**Task to carry out:** The whole listing needs retyping exactly; keep the pictures out of it.

**Supplied information:**
◆ ◆ ◆
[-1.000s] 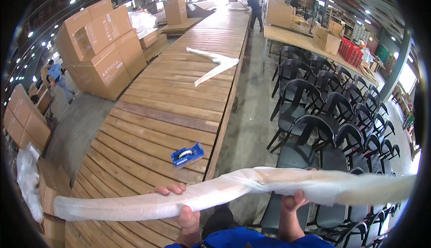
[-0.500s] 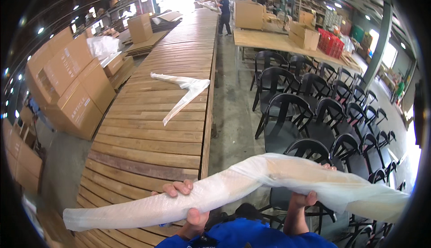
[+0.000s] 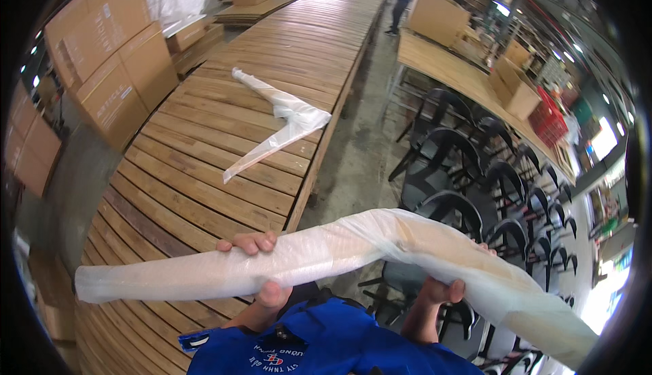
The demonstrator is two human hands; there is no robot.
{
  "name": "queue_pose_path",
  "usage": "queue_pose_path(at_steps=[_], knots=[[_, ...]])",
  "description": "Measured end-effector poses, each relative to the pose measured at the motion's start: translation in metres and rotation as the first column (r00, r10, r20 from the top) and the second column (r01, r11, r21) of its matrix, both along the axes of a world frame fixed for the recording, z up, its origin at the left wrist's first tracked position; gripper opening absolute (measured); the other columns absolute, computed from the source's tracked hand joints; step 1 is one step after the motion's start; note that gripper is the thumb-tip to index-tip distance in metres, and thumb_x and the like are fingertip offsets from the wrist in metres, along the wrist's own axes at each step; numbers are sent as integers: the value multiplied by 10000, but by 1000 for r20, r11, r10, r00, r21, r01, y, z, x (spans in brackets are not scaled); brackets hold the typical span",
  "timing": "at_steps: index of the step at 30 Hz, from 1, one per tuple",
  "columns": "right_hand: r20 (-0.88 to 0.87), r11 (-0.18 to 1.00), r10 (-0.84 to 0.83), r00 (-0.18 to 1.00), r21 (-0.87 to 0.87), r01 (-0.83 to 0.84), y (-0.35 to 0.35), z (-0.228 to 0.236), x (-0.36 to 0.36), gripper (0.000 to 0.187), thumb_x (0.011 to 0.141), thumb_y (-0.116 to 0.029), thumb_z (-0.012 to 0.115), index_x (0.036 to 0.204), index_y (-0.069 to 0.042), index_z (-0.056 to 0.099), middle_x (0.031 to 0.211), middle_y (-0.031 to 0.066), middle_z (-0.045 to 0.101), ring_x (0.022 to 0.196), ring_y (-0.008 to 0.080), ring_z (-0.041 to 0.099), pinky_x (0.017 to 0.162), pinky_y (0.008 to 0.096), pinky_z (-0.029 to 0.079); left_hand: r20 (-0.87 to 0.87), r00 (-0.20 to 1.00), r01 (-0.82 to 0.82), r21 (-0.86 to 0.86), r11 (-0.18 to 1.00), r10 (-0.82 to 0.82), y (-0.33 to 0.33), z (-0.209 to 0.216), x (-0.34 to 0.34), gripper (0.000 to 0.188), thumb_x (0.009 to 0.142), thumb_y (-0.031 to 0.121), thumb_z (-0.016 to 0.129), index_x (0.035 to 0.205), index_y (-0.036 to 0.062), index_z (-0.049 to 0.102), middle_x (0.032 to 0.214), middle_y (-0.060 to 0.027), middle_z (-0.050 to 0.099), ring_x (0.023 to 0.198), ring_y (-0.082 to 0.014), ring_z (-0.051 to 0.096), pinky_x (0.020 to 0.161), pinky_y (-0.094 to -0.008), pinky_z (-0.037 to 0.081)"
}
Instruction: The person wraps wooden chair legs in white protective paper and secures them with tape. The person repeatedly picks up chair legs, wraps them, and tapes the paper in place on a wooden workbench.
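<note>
A long, bent piece wrapped in white translucent foam (image 3: 339,242) stretches across the front of the view, tan showing through the wrap. Wrapped round its left arm is my left hand (image 3: 261,266), fingers on the far side and thumb on the near side. My right hand (image 3: 441,290) grips the other arm just past the bend, its fingers mostly hidden behind the wrap. On the slatted wooden table (image 3: 204,185) lies a V-shaped piece wrapped the same way (image 3: 288,120), apart from both hands.
Rows of black chairs (image 3: 451,151) stand to the right of the slatted table. Large cardboard boxes (image 3: 112,49) are stacked at the left. Beyond the chairs, a plywood-topped table (image 3: 441,62) carries cartons and a red crate (image 3: 547,120). A person (image 3: 402,1) stands at the far end.
The view has turned and tilted. The wrapped piece in my hands appears a little higher and farther left, still held by both. The V-shaped piece stays on the table.
</note>
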State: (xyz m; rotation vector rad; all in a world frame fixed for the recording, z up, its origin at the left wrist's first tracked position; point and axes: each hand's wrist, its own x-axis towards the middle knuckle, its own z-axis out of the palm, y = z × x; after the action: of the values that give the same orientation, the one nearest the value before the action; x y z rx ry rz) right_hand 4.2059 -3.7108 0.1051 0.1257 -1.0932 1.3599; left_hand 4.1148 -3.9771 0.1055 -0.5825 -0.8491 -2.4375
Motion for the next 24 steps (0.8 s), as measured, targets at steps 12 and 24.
queue_pose_path(at_steps=[12,24], knots=[[668,974,-169,725,224,21,82,-73,-376,1049,563,-187,862,1430,29,314,1303,141,459,1209,281,485,1065,431,395,663,749,87,-126,988,19,43,-185,-215,632,929,-5,670,1445,106,323,1390,-127,481,1296,-252,493,1114,-433,401],[958,792,-116,262,248,-558,47,-175,-725,921,530,-252,905,1275,73,470,1161,230,600,1095,353,605,962,422,486,910,412,-21,49,999,-36,73,-313,-386,527,983,54,627,1441,24,368,1385,-127,519,1291,-256,491,1111,-435,382]])
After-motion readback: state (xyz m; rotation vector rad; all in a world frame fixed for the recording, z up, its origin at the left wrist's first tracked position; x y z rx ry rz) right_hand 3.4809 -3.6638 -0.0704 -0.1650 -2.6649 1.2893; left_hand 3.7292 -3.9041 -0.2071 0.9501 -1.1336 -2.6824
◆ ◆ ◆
**Task result:**
[-1.000s] 
[-0.500s] 
[+0.000s] 
The demonstrator is two human hands; there is no robot.
{
  "name": "queue_pose_path",
  "usage": "queue_pose_path(at_steps=[_], knots=[[_, ...]])",
  "description": "Measured end-effector poses, each relative to the pose measured at the motion's start: translation in metres and rotation as the first column (r00, r10, r20 from the top) and the second column (r01, r11, r21) of its matrix, both along the axes of a world frame fixed for the recording, z up, its origin at the left wrist's first tracked position; gripper opening absolute (measured); the other columns absolute, computed from the source's tracked hand joints; step 1 is one step after the motion's start; note that gripper is the thumb-tip to index-tip distance in metres, and thumb_x and the like are fingertip offsets from the wrist in metres, along the wrist's own axes at each step; numbers are sent as integers: the value multiplied by 10000, but by 1000 for r20, r11, r10, r00, r21, r01, y, z, x (spans in brackets are not scaled); brackets hold the typical span",
  "timing": "at_steps: index of the step at 30 Hz, from 1, one per tuple",
  "columns": "right_hand: r20 (-0.88 to 0.87), r11 (-0.18 to 1.00), r10 (-0.84 to 0.83), r00 (-0.18 to 1.00), r21 (-0.87 to 0.87), r01 (-0.83 to 0.84), y (-0.35 to 0.35), z (-0.228 to 0.236), x (-0.36 to 0.36), gripper (0.000 to 0.187), thumb_x (0.011 to 0.141), thumb_y (-0.116 to 0.029), thumb_z (-0.012 to 0.115), index_x (0.036 to 0.204), index_y (-0.069 to 0.042), index_z (-0.056 to 0.099), middle_x (0.031 to 0.211), middle_y (-0.031 to 0.066), middle_z (-0.045 to 0.101), ring_x (0.022 to 0.196), ring_y (-0.008 to 0.080), ring_z (-0.041 to 0.099), pinky_x (0.017 to 0.162), pinky_y (0.008 to 0.096), pinky_z (-0.029 to 0.079); left_hand: r20 (-0.87 to 0.87), r00 (-0.20 to 1.00), r01 (-0.82 to 0.82), r21 (-0.86 to 0.86), r11 (-0.18 to 1.00), r10 (-0.82 to 0.82), y (-0.33 to 0.33), z (-0.209 to 0.216), x (-0.34 to 0.34), gripper (0.000 to 0.188), thumb_x (0.009 to 0.142), thumb_y (-0.031 to 0.121), thumb_z (-0.016 to 0.129), index_x (0.035 to 0.205), index_y (-0.036 to 0.062), index_z (-0.049 to 0.102), middle_x (0.032 to 0.214), middle_y (-0.060 to 0.027), middle_z (-0.050 to 0.099), ring_x (0.023 to 0.198), ring_y (-0.082 to 0.014), ring_z (-0.051 to 0.096), pinky_x (0.020 to 0.161), pinky_y (-0.094 to -0.008), pinky_z (-0.037 to 0.081)"
}
Instruction: The person wraps wooden chair legs in white protective paper and secures them with tape. The person repeatedly picks up chair legs, wraps them, and tapes the paper in place on a wooden workbench.
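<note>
A long, bent piece wrapped in white translucent foam (image 3: 339,242) stretches across the front of the view, tan showing through the wrap. Wrapped round its left arm is my left hand (image 3: 261,266), fingers on the far side and thumb on the near side. My right hand (image 3: 441,290) grips the other arm just past the bend, its fingers mostly hidden behind the wrap. On the slatted wooden table (image 3: 204,185) lies a V-shaped piece wrapped the same way (image 3: 288,120), apart from both hands.
Rows of black chairs (image 3: 451,151) stand to the right of the slatted table. Large cardboard boxes (image 3: 112,49) are stacked at the left. Beyond the chairs, a plywood-topped table (image 3: 441,62) carries cartons and a red crate (image 3: 547,120). A person (image 3: 402,1) stands at the far end.
The view has turned and tilted. The wrapped piece in my hands appears a little higher and farther left, still held by both. The V-shaped piece stays on the table.
</note>
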State: (xyz m; rotation vector rad; all in a world frame fixed for the recording, z up, its origin at the left wrist's first tracked position; point and axes: each hand's wrist, its own x-axis towards the middle knuckle, its own z-axis out of the palm, y = z × x; after the action: of the values that give the same orientation, the one nearest the value before the action; x y z rx ry rz) right_hand 4.2059 -3.7108 0.1051 0.1257 -1.0932 1.3599; left_hand 4.1148 -3.9771 0.1055 -0.5825 -0.8491 -2.4375
Motion for the next 24 steps (0.8 s), as measured, targets at steps 12 and 24.
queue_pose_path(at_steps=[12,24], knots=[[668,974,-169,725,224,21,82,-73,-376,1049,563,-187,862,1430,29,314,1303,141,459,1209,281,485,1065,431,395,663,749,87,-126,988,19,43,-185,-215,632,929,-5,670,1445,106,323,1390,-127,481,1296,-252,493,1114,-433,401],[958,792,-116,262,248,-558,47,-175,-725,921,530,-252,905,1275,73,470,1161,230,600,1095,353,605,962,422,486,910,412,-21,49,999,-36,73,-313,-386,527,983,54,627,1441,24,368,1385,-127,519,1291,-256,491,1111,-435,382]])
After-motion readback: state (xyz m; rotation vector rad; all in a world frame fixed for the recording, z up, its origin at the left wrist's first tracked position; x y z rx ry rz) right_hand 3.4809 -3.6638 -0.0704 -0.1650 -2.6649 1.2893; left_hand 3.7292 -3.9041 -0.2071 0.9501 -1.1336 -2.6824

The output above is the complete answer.